Great resolve and bodhicitta

Part of a series of teachings on a set of verses from the text Wisdom of the Kadam Masters.

  • The necessity of an understanding of rebirth
  • How emptiness and rebirth go together
  • Developing warmth and affection for all living beings
  • The determination to become a buddha for the benefit of all beings

Wisdom of the Kadam Masters: Seven-point cause and effect, Part 3 (download)

Last time we got through love and compassion. Based on equanimity we see sentient beings as having been our parents. Particularly our mothers because of that close relationship. Then seeing their kindness. Wanting to repay their kindness. Heart-warming love which sees them as lovable.

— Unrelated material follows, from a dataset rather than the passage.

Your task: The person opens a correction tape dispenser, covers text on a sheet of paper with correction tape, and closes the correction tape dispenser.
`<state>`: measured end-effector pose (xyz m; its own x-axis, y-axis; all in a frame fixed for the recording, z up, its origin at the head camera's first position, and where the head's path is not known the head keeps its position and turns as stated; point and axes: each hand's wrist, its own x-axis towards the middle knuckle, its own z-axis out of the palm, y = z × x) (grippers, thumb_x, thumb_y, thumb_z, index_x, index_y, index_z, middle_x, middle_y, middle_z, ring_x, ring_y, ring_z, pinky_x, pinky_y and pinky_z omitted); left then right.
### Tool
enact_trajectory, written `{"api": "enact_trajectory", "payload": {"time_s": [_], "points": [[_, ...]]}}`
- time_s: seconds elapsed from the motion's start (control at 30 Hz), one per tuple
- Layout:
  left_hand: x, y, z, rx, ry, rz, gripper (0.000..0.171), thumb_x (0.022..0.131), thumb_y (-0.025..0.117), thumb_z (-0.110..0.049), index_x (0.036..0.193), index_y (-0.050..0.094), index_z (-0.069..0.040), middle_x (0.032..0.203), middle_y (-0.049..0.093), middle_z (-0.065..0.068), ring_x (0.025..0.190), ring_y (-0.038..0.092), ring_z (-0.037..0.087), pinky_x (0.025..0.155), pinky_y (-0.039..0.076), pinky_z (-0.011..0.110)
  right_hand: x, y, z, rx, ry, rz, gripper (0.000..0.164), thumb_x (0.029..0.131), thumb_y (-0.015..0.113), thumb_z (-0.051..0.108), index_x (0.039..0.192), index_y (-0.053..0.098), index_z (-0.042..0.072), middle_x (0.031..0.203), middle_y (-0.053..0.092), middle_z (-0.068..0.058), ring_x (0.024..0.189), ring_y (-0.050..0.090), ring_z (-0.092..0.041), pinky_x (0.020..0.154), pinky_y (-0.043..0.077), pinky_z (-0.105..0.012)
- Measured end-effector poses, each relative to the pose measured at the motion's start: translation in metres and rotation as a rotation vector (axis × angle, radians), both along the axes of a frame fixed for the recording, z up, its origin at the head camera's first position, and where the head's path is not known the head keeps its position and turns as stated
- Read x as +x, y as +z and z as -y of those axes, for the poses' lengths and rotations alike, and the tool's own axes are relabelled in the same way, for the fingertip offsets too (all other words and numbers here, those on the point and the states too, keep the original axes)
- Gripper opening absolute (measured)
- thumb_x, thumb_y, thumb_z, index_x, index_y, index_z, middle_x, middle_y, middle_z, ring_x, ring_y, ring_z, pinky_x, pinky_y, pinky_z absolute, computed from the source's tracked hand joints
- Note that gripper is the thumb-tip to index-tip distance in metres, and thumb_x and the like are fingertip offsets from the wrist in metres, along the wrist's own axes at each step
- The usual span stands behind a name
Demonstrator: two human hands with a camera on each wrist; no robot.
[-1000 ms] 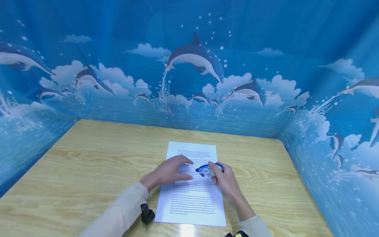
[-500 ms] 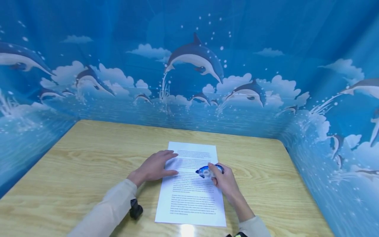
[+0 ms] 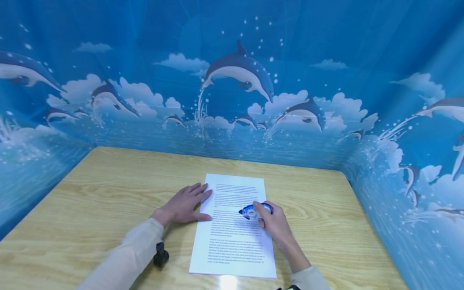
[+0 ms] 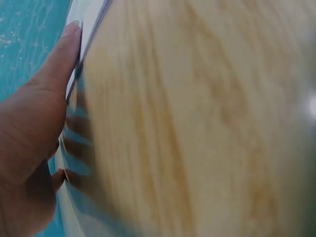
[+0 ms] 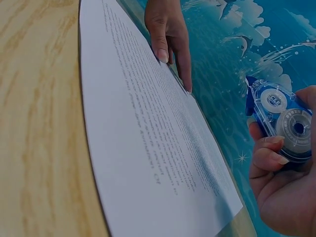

That’s a big step, to really see all different sentient beings as lovable. You can see that to really do that in a completely full way…. First of all, this whole method necessitates having an understanding of rebirth. You can do it without an understanding of rebirth, and you can do it saying, “I don’t know if I believe in rebirth or not,” you can do that and have some good results from it, but it’s not going to have the same impact as if you start really looking at sentient beings and thinking that you’ve had relationships with them that have been very close and very protective and very caring, multiple times since beginningless time. If you only look at them as who they are in this life then of course the appearance of an inherently existent jerk is quite strong, and you don’t think of them as a karmic bubble, because if you only think of this life there’s no karma, we’re just kind of born by accident as who we are, and die, and that’s the end of it, go out of existence. But if you really think of people as being products of karma, that they’re not any kind of inherently existent personality, or person, that who they are… When I say a karmic bubble, they’re just a manifestation of whatever karmic seeds happen to ripen at that time, and whatever karmic seeds are ripening during their whole lifetime that influence their habitual actions, their attitudes, where they grow up, so what they’re conditioned in in this lifetime. So it gives you a much broader view in that way, and it’s really quite helpful in terms of understanding that sentient beings aren’t inherently existent with some kind of solid personality.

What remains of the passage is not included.